Explore the six core HeyGen APIs and learn when to use Video Generation, Video Agent, Template, Translation, Proofread, and Text to Speech for scalable AI video workflows.
The HeyGen API is a suite of REST endpoints for generating, translating, and voicing AI video without cameras, studios, or editing teams. It is organized into six core APIs: Video Generation, Video Agent, Template, Video Translation, Proofread, and Text to Speech. This guide explains what each API does, which endpoint it calls, which parameters matter, and the jobs it is built for, so you can pick the right one for your use case.
If you are evaluating HeyGen for programmatic video, the short version is this: use Video Generation or Video Agent to create a video; the Template API to scale variations of it; Video Translation and Proofread to localize it; and Text to Speech when you only need the audio.
The 6 HeyGen APIs at a glance
Video Generation
What it does: Creates an avatar-led video from a script or audio file
Endpoint: POST /v3/videos
Best for: Onboarding, L&D, product how-tos
Video Agent
What it does: Turns a text prompt into a finished video end to end
Endpoint: POST /v3/video-agents
Best for: Wiki or knowledge base to video, fast drafts
Template
What it does: Generates on-brand video variations from a reusable template
Endpoint: POST /v2/template/{template_id}/generate
Best for: Personalized video at scale
Video Translation
What it does: Translates and dubs a video into 175+ languages with lip-sync
Endpoint: POST /v3/video-translations
Best for: Localizing launches and training
Proofread
What it does: Extracts an editable transcript to review before translating
Endpoint: POST /v3/video-translations/proofreads
Best for: Accuracy control before localization
Text to Speech
What it does: Synthesizes natural speech audio from text
Endpoint: POST /v3/voices/speech
Best for: Voiceovers, narration, audio tracks
All six use the same authentication and async conventions, covered in the common conventions section below.
What is the HeyGen Video Generation API?
The HeyGen Video Generation API creates an avatar-led video from a text script or a pre-recorded audio file, with no camera or studio required. It is the foundational way to produce a single avatar delivering a message, and it is built to automate onboarding and L&D videos.
What it does:
- Drives a HeyGen avatar, including studio avatars, digital twins, and photo avatars, by either a text script paired with a
voice_id, or an uploaded audio track for lip-sync viaaudio_urloraudio_asset_id.
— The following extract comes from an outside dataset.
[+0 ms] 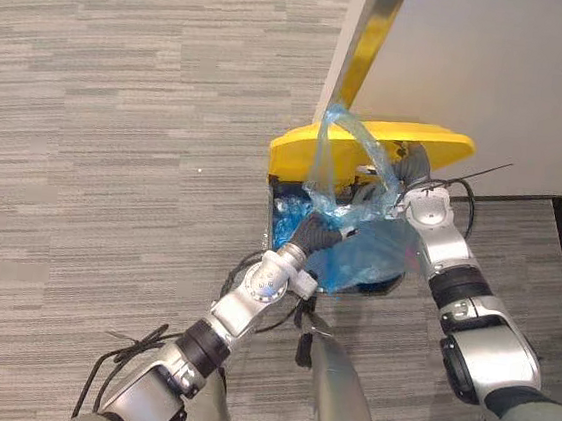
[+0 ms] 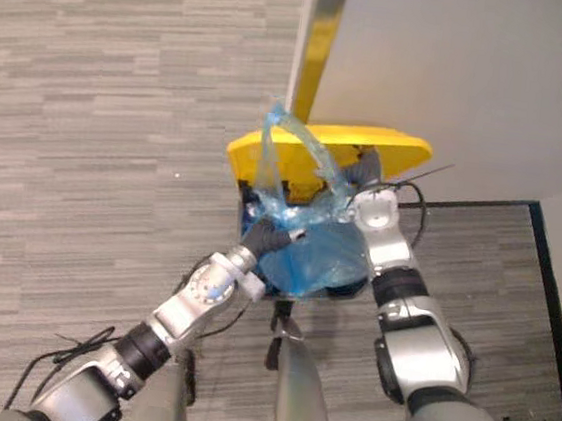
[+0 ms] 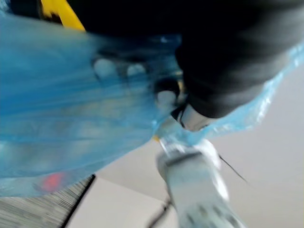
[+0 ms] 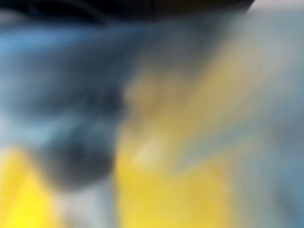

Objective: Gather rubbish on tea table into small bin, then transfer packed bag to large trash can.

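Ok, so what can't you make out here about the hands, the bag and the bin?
Grip of the left hand: buried in the blue bag, both eye views.
Grip of the right hand: hidden behind the bag; right wrist view blurred.
Contents of the bag: veiled by crumpled plastic, left wrist view.
Inside of the yellow-lidded trash can: covered by the bag, eye views.
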Controlling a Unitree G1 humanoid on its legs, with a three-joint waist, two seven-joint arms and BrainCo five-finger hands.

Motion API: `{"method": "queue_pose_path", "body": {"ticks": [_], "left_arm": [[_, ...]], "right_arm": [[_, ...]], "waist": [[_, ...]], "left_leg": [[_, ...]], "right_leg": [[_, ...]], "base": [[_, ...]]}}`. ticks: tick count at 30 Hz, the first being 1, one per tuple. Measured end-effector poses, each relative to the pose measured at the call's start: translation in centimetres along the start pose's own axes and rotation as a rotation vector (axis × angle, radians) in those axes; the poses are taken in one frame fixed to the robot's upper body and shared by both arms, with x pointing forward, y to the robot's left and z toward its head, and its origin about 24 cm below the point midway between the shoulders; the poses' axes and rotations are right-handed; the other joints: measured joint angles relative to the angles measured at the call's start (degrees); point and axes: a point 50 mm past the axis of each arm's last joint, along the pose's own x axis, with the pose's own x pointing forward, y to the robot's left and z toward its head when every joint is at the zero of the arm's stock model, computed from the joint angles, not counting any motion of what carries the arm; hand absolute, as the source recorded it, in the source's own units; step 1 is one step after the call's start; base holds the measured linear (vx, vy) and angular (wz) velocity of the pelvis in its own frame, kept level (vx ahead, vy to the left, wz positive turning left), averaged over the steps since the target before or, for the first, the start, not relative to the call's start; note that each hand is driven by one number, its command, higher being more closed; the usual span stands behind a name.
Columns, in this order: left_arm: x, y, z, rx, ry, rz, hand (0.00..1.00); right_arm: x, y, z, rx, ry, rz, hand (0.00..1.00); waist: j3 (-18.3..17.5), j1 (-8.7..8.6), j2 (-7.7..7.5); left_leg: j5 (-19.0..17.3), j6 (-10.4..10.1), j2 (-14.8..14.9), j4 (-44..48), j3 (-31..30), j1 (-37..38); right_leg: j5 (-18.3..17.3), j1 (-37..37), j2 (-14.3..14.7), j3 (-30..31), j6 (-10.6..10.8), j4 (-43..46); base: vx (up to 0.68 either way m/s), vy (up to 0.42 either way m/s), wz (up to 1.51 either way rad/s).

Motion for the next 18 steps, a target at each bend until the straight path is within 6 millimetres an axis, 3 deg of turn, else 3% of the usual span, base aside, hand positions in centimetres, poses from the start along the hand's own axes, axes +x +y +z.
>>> {"method": "queue_pose_path", "body": {"ticks": [9, 12, 13, 16, 18], "left_arm": [[2.2, 0.8, 1.0, 0.125, 0.011, 0.022, 1.0], [2.4, 0.8, 0.0, 0.146, 0.057, 0.023, 1.0], [2.4, 0.8, -0.6, 0.158, 0.085, 0.025, 0.0], [2.4, 1.4, -1.7, 0.185, 0.143, 0.035, 0.0], [2.3, 2.8, -3.2, 0.238, 0.234, 0.071, 0.0]], "right_arm": [[-0.7, 1.5, -0.6, 0.038, 0.012, 0.015, 0.0], [-0.7, 1.9, -0.6, 0.049, 0.013, 0.02, 0.0], [-0.8, 2.1, -0.6, 0.055, 0.013, 0.024, 0.0], [-0.7, 2.6, 0.0, 0.071, -0.008, 0.033, 0.0], [-0.5, 3.3, 0.6, 0.085, -0.021, 0.046, 0.0]], "waist": [[0.0, -0.73, -0.04], [0.0, -0.77, -0.04], [0.0, -0.78, -0.04], [0.0, -0.74, -0.08], [0.0, -0.77, -0.12]], "left_leg": [[-0.4, 0.0, 0.6, 1.4, 0.2, -1.4], [-1.0, -0.1, 0.9, 1.8, 0.1, -1.6], [-1.0, -0.1, 0.9, 1.8, 0.2, -1.7], [-1.0, -0.2, 0.7, 1.9, 0.3, -3.1], [-0.9, -0.2, 1.0, 3.0, 0.4, -4.7]], "right_leg": [[-0.3, -1.0, 0.2, -0.1, -0.4, 1.0], [-0.3, -1.1, 0.3, -0.3, -0.4, 1.0], [-0.3, -1.3, 0.3, -0.3, -0.4, 1.1], [-0.2, -3.0, 0.2, 0.0, -0.4, 1.6], [0.0, -4.5, 0.2, 0.1, -0.6, 2.2]], "base": [[0.05, -0.016, 0.0], [0.0, -0.008, 0.01], [0.0, 0.0, 0.0], [0.03, -0.038, -0.03], [0.07, -0.046, -0.06]]}}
Script and audio are mutually exclusive. - Supports the Avatar IV and Avatar V engines. Avatar IV is the default, and you set the
enginefield to select Avatar V for eligible avatars. Avatar III generation uses the legacy v1 or v2 API. - Outputs at 4k, 1080p, or 720p, in aspect ratios including 16:9, 9:16, 4:5, 1:1, and auto, as either an MP4 or a WebM with a transparent background.
- Adds backgrounds and background removal, burned-in or sidecar captions, and a custom watermark for select Enterprise customers.
- For photo avatars on Avatar IV, it accepts a
motion_promptand anexpressivenesslevel to control body motion.
When to use it: You have a script or audio track and want one avatar to deliver it programmatically, at volume, for onboarding, training, or product walkthroughs.
Endpoint: POST /v3/videos
What is the HeyGen Video Agent API?
The HeyGen Video Agent API turns a single text prompt into a finished video, handling scripting, avatar selection, scene composition, and automatic rendering. It is the fastest path from an idea or a document to a watchable first draft.
What it does:
- Runs in two modes.
generateis one-shot and fire-and-forget, auto-proceeding through the storyboard to produce a video. Meanwhile,chatis multi-turn, pausing for real decisions such as picking a voice, and allowing revisions and follow-up videos. - Accepts up to 20 file attachments, so you can ground a video in an internal wiki, a product doc, or a knowledge base article.
- Takes optional
avatar_id,voice_id,style_id, andbrand_kit_idto apply specific avatars, voices, curated visual styles, and brand colors, fonts, and logos. - Auto-detects orientation from the content when
orientationis not provided.
When to use it: You want a video from a prompt or a piece of internal documentation, you want a fast first draft, or you want non-technical teammates to create a video from a brief.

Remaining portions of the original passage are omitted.